Wrestling with Worship
WORDS // CATRINA RUCHALSKI
When I was younger, I wanted to be Avril Lavigne, not Amy Grant. Growing up, I loved music – listening, singing or pounding on whatever instrument I could get my hands on. However, I didn’t know what I was singing for. When I was 7 or so, I had a pastor prophesy over me; and he said that one day I would write songs of worship. That didn’t interest me very much as a kid because the songs I preferred to listen to were self-centered, rather than Christ-centered.

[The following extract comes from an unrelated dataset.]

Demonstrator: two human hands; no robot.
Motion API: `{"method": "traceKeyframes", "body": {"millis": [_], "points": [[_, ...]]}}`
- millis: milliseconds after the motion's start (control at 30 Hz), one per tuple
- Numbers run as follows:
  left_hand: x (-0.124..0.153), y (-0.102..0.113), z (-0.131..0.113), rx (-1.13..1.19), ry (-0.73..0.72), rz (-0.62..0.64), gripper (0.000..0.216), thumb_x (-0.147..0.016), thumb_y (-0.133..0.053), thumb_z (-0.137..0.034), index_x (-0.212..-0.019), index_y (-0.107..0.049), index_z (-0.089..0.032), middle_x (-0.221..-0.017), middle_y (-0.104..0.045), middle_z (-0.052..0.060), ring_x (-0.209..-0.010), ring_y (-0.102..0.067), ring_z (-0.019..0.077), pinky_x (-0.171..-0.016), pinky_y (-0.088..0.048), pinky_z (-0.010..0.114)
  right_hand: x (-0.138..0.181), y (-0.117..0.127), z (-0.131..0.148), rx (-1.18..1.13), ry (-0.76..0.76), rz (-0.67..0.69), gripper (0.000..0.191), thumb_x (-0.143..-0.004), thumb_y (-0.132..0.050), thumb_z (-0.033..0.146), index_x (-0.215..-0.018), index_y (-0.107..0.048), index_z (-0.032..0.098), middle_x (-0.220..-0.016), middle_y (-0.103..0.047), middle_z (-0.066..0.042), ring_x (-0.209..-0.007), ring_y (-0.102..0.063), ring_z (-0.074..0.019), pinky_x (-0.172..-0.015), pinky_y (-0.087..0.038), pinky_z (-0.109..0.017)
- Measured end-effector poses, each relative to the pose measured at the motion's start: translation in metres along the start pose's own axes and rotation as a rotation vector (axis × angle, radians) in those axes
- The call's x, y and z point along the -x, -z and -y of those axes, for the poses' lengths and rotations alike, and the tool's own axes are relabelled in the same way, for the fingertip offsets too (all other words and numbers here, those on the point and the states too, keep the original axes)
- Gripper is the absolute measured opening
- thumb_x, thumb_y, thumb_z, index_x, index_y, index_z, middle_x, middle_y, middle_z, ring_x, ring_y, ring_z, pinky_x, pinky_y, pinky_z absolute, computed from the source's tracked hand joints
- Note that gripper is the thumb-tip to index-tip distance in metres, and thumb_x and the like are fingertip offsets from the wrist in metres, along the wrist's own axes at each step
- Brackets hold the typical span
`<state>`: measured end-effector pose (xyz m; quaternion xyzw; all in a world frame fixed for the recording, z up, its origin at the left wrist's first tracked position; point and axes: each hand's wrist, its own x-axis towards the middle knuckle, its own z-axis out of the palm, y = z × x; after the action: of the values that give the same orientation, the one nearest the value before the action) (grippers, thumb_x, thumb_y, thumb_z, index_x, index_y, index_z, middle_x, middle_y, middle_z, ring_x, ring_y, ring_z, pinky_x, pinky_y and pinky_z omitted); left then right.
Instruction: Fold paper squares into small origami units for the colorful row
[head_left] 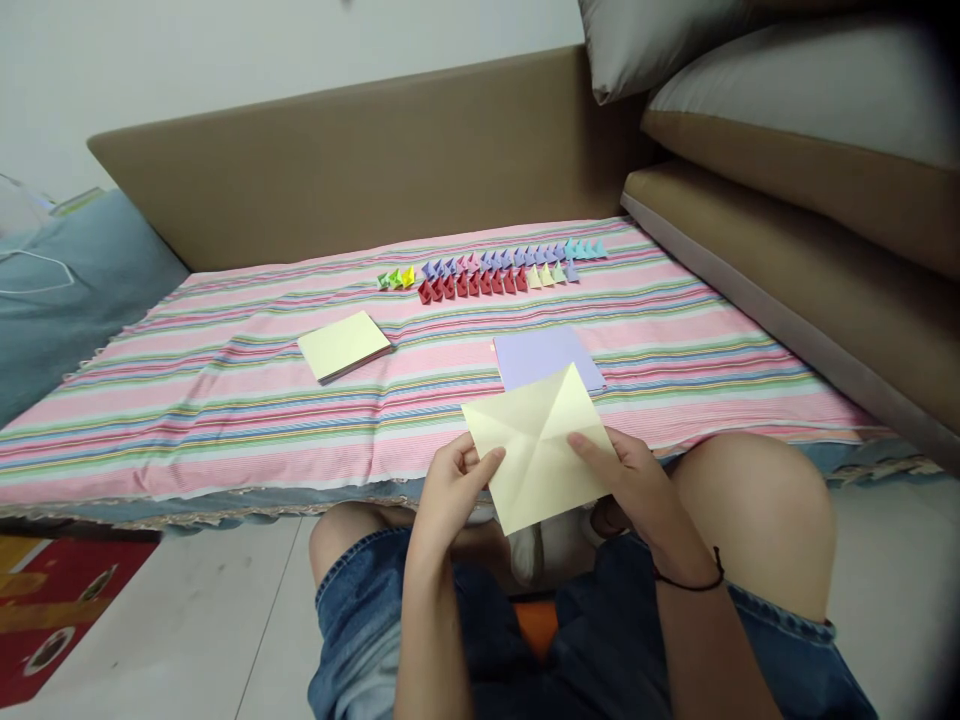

Songs like “This Little Light of Mine” didn’t compare to “Sk8er Boi” in my book. When I imagined singing at Church, as opposed to singing on a stage in front of millions, I just wasn’t attracted to the notion. I wanted to have fame, money and adoring fans, like the people on MTV.
It was clear from the time I picked up a guitar when I was 12 that I was supposed to be involved in worship. The whole reason that I became interested in guitar in the first place was because I saw a girl playing one in the band at church. Around every corner, signs directed me towards glorifying God through worship. For instance, a worship leader resigned at my church and there was a vacancy that I filled for a while. I enjoyed doing it, for the most part, but my heart was not in the right place.
After several attempts at getting involved in numerous worship teams, I found something always pulled me away: my selfish desire to bring glory to myself, instead of Him. I tried to convince myself a hundred times that if I became “famous,” I would use the platform to evangelize and bring others to Christ, but I don’t know how true that was. '
The truth is: I wanted people to scream my name, not His.
Each time that I quit playing on a worship team, whether it was for a legitimate reason or not, I felt a tugging on my heart that always brought me back. Whenever I wrote or recorded a song and denied God’s hand in it, my confidence was at an all-time low. I trusted in the compliments of my family and peers to be the underlying force that pushed me to create, but I always stumbled.
Here I am, 15 years later, still struggling to submit to God’s will. The difference is: now, I am trying. Because we are human, temptation to turn the spotlight onto us will always be present, but if we fix our eyes on Him, our hearts will follow.
When we (music makers) get behind a microphone on Sunday mornings, we need to do our best to forget that there are other people present. We have an audience of One. We are only tools that He is using to further His kingdom.
When we relinquish our gifts to God and his desires for our lives, I think we’ll find a renewed inspiration to create.